> Data for this exercise:

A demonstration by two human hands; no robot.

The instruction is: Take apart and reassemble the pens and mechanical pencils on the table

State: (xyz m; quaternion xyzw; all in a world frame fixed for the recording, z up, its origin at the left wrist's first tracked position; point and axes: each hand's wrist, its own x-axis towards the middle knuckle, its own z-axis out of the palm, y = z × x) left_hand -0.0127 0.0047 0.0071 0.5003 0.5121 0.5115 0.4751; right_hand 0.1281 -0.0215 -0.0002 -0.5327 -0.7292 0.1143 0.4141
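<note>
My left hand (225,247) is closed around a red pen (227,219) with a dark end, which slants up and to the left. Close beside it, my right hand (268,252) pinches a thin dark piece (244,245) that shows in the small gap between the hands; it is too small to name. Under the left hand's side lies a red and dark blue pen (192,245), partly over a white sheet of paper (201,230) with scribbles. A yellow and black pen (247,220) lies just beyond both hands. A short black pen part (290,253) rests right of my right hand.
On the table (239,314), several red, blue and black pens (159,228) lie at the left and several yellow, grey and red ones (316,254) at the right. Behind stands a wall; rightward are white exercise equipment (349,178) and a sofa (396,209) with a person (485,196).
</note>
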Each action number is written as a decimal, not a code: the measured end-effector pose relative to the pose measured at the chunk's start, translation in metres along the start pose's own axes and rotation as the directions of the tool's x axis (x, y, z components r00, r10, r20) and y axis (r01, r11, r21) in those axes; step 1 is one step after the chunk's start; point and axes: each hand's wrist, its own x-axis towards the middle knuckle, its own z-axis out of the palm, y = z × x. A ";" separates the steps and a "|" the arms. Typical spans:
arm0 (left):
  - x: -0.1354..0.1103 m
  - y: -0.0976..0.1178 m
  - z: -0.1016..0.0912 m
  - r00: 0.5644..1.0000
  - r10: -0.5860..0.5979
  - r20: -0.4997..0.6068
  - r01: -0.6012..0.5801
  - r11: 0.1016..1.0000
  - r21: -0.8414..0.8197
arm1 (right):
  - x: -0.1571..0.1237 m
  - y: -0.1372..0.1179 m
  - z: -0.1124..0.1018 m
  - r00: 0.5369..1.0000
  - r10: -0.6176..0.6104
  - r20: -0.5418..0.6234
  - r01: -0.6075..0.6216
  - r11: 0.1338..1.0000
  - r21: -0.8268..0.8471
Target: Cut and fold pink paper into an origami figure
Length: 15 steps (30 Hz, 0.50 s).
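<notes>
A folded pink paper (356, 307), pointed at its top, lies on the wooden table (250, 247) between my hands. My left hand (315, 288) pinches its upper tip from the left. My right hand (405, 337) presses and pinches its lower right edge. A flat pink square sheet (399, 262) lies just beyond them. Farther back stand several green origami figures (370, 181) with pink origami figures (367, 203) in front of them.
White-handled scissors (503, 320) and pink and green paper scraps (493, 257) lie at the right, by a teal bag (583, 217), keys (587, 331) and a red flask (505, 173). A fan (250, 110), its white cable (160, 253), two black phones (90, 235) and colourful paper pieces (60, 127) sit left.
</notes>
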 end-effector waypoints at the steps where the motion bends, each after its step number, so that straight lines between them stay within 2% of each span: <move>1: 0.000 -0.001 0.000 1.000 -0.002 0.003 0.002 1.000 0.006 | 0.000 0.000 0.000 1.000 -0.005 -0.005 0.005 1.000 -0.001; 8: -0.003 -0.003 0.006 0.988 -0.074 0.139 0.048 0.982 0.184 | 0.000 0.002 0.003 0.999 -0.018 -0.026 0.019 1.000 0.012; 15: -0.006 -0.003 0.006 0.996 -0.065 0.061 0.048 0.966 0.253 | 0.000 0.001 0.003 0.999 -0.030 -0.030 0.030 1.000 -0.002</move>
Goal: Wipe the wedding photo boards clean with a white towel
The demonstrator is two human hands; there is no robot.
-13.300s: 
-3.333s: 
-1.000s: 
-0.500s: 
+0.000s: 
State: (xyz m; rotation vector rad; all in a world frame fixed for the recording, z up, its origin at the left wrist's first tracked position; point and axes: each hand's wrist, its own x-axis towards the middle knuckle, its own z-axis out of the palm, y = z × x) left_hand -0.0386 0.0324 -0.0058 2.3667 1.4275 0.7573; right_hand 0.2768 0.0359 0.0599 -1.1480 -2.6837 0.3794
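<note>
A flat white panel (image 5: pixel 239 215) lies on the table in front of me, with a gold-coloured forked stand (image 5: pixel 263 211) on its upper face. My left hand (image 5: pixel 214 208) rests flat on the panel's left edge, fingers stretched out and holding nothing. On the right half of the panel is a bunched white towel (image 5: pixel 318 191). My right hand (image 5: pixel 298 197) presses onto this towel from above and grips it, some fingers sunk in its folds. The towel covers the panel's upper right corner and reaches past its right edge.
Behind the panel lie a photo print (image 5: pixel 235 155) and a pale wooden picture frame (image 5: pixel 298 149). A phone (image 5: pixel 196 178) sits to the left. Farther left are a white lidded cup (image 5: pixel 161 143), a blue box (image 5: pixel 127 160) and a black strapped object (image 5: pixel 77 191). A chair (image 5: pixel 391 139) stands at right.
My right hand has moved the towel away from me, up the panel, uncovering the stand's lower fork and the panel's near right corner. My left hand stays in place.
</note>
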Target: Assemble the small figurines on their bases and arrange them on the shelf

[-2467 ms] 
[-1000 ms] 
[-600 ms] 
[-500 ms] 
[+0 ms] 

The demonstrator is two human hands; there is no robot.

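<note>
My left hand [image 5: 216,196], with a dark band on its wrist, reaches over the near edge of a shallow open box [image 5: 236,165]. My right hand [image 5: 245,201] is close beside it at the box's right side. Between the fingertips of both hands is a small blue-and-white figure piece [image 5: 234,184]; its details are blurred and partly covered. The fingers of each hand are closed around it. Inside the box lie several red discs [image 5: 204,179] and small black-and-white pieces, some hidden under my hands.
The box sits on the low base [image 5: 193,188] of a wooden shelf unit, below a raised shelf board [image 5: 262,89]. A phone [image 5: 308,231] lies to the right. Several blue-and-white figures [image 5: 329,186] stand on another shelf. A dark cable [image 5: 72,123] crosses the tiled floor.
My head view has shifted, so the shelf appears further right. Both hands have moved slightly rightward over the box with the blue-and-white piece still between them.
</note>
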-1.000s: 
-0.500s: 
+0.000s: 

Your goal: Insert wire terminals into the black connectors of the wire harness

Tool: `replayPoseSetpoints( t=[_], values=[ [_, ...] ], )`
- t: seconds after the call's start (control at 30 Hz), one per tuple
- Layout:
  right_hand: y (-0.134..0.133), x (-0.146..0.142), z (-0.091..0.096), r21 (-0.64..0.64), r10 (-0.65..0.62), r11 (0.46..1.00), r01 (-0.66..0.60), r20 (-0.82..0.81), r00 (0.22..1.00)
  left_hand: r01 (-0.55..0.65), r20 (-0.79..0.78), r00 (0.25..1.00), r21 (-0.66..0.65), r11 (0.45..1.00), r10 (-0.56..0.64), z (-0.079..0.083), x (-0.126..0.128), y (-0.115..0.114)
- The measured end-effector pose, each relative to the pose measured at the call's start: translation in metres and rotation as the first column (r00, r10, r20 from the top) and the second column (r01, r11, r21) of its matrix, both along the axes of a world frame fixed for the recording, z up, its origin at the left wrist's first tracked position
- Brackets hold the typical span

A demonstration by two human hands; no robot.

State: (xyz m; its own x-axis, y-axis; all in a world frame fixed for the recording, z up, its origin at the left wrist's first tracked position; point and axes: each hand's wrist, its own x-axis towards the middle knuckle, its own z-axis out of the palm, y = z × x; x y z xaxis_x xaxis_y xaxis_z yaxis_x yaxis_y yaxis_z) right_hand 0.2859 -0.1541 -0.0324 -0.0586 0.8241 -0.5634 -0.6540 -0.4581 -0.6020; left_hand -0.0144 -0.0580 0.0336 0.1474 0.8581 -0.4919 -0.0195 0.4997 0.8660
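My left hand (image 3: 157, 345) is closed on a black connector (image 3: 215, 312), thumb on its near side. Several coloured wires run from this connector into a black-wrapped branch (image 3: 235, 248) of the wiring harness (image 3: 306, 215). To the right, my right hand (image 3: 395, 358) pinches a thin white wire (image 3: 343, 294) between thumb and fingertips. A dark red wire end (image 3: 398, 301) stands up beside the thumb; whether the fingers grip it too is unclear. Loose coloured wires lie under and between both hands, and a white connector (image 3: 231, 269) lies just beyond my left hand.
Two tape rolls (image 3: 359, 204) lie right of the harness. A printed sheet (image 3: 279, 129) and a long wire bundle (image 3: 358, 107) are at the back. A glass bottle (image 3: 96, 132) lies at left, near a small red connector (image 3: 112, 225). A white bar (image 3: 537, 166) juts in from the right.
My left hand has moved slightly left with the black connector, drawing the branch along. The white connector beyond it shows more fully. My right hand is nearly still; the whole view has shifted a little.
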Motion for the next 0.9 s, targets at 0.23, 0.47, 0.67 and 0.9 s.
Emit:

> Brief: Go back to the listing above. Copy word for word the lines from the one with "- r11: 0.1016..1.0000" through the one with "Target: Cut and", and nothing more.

> Expected answer:
  - r11: 0.1016..1.0000
  - r21: -0.8414..0.8197
arm1 (right):
  - x: -0.1571..0.1237 m
  - y: -0.1372..0.1179 m
  - z: -0.1124..0.1018 m
  - r00: 0.5369..1.0000
  - r10: -0.6176..0.6104
  - r20: -0.5418..0.6234
  - r01: -0.6075..0.6216
  - r11: 0.1338..1.0000
  - r21: -0.8268..0.8471
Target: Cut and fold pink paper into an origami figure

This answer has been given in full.